[[ Exercise data, beginning ]]

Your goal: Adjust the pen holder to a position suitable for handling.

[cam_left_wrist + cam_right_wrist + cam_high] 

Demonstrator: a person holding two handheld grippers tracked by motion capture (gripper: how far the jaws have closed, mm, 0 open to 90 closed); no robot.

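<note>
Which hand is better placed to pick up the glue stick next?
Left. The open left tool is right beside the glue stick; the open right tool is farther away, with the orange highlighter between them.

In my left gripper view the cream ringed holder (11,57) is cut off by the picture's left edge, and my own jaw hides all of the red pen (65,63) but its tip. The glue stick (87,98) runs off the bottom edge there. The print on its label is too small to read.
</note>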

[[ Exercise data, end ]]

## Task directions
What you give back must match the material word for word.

## Result below
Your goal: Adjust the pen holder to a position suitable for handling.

[cam_left_wrist + cam_right_wrist + cam_high] 

Demonstrator: a person holding two handheld grippers tracked by motion capture (gripper: how far the jaws have closed, mm, 0 open to 90 closed); no robot.

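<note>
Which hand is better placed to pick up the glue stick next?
Left. The open left tool is right beside the glue stick; the open right tool is farther away, with the orange highlighter between them.

In my left gripper view the cream ringed holder (11,57) is cut off by the picture's left edge, and my own jaw hides all of the red pen (65,63) but its tip. The glue stick (87,98) runs off the bottom edge there. The print on its label is too small to read.
</note>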

What this exercise needed has been supplied.